Do we really affirm the resurrection of the body and the life of the world to come? Is Paul's hope, affirmed in Romans 8, our own? Perhaps we are put off by the disparity between the state of the world as it now exists and the picture of the prophets, Jesus, and Paul. And yet, we should find exactly the same disparity between our slight sanctification and the glorification which awaits us. If such a disparity does not keep us from pursuing the mark of our high calling here and now, then surely the restoration of all things at the end of the age should inspire us to pursue our calling in the secular city with justice, righteousness, and peace in view. After all, this future reality (which is already the reality for God in his heavenly Paradise) is already breaking in on us here and now, as we have already "tasted of the powers of the Word of God and the age to come" (Heb. 6:5).

So How Does This Affect Our Approach to "Matter"?

Theology is practical, and there is no better testing ground than in the so-called "worship wars." But, with few exceptions, such debates rarely address one of the most important questions: If matter matters, why don't our church buildings?

"It's just a building," we say of the church-and so it is. "The church is the people, not the brick and mortar." Right again. According to Scripture, worship is no longer bound to the ceremonies of Mosaic covenant, types and shadows of the reality to come; namely, Christ. He is, after all, the true Sanctuary and Temple of God's dwelling among his people, and we worship "neither on this mountain, nor in Jerusalem, for the time is coming and now is when people will worship in Spirit and in truth" (John 4:21-24). God commanded the old covenant worship, with its elaborate regulations governing liturgical, ceremonial, and sacrificial rites, but when the "temple greater than Solomon's" (Matt. 12:42) arrived and, after being reduced to rubble was rebuilt after three days (John 2:19-21), the Holy of Holies could not be located in any particular earthly structure. Instead, as Jesus promised the Samaritan woman, new covenant worship is eschatological-that is, it takes place in the heavenly sanctuary in which believers are already "seated with Christ" (Eph. 2:6).

Calvin's impatience with liturgical extravagance and novelty focused on just this concern. Like the covenant people gathered at the foot of Mount Sinai around the golden calf, we are all inveterate idolaters. We want to worship "our way," and our minds are "idol factories," so "our way" always ends up at odds with God sooner or later. The greatest tragedy in all of this is that, in our impatience with God's redemptive time-table (like Israel at Mount Sinai), we create our own "image of the invisible God" instead of waiting for the advent of the only legitimate incarnation of God (Col. 1:15).

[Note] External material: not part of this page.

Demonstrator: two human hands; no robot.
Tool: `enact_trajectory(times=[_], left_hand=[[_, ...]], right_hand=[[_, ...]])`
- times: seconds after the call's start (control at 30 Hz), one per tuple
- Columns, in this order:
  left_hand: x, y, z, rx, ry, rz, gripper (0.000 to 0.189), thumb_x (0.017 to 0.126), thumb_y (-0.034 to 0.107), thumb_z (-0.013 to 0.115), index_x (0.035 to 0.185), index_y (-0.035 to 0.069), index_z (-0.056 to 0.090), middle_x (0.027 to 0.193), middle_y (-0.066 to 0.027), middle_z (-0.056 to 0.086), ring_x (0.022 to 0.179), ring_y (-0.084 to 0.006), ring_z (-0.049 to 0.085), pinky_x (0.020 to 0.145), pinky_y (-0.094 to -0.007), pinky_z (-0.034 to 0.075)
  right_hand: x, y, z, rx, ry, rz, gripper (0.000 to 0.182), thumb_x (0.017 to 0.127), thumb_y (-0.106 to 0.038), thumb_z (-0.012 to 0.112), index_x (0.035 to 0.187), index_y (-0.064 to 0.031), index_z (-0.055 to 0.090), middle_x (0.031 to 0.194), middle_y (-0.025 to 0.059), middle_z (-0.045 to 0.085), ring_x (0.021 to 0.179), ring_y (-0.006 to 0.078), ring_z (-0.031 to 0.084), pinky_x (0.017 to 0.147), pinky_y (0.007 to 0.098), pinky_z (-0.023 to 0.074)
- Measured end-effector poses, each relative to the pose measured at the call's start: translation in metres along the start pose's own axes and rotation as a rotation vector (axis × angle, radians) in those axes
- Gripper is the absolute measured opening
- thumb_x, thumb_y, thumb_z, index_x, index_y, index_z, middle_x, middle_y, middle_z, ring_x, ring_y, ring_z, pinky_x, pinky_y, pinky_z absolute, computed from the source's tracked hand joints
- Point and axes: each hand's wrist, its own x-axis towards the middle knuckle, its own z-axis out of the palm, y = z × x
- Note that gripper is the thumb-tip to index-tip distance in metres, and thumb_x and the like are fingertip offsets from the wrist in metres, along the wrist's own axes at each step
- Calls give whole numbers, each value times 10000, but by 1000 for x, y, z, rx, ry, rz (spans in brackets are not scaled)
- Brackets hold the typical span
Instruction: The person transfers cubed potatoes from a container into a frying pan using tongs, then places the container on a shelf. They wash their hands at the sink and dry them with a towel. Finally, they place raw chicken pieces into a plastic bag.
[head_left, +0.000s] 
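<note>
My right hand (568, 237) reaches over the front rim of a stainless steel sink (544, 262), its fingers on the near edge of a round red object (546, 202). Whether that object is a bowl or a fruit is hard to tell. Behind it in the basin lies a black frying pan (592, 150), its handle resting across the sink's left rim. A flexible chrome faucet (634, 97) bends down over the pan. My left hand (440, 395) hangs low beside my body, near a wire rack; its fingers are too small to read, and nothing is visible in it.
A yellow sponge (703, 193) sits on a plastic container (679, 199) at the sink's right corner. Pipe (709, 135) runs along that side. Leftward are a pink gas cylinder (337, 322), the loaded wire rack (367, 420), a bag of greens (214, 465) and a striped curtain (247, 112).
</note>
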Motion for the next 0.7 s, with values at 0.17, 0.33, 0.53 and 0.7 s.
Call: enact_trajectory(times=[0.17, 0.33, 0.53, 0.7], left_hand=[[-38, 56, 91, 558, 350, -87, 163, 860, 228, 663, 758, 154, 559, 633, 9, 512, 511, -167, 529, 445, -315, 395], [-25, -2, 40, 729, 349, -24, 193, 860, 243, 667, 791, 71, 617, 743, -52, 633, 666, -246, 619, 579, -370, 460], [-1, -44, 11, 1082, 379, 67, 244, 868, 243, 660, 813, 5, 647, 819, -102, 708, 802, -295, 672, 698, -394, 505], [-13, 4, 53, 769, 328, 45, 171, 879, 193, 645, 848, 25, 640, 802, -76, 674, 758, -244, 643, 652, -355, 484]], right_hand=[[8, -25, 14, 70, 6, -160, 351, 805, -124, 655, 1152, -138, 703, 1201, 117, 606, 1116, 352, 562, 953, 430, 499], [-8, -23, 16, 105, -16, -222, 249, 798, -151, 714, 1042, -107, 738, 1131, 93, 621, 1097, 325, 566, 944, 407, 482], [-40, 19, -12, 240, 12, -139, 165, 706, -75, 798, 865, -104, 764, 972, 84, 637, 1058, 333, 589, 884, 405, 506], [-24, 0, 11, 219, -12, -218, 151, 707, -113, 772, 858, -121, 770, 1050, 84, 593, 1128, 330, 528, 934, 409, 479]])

At the heart of Reformed approaches to the space and elements of worship are three chief concerns: (1) The fear of idolatry, which is to say, the fear of undermining the authority of God's Word by the human propensity for innovation; (2) The centrality and finality of Christ as the mediator between heaven and earth; (3) The eschatological transition from promise (in types) to fulfillment (the reality). Within these parameters, there is a great deal of freedom. On the other hand, the Reformed tradition has always underscored the importance of reverence and the distinctiveness of God's covenantal meeting with his people. Governed by the dialogical principle ("God Speaks"/"We Respond"), Reformed worship has historically emphasized God's present action in this assembly which he has called each week. Accordingly, the accent falls not on what we are doing (even if it is more godly than pure "entertainment"), but on what God is doing. When we meet, it is not to hear the preacher lecture, entertain, cajole, or inspire us, but to hear God address us through his minister. We come not to enjoy the special music, but to receive God's saving promise and the benefits of Christ's work through the Supper and to respond in grateful thanksgiving. As Westminster Seminary Professor D. G. Hart observes concerning Calvin's approach, "Music for entertainment (at home or in the pub) could be light and frivolous. But music for worship, he believed, should be majestic and dignified. … According to Charles Garside Jr., 'The antithesis [in Calvin's theology] between the secular and the sacred could scarcely be more pointed.'" (1)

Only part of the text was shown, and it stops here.